Work order => Lines with "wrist": copy each one from the listing below.

────────────────────────────────────────

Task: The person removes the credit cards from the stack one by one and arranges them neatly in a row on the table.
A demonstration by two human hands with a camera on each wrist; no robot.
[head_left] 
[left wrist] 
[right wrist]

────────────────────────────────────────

Response =>
A demonstration by two human hands with a camera on each wrist; no robot.
[left wrist] 
[right wrist]

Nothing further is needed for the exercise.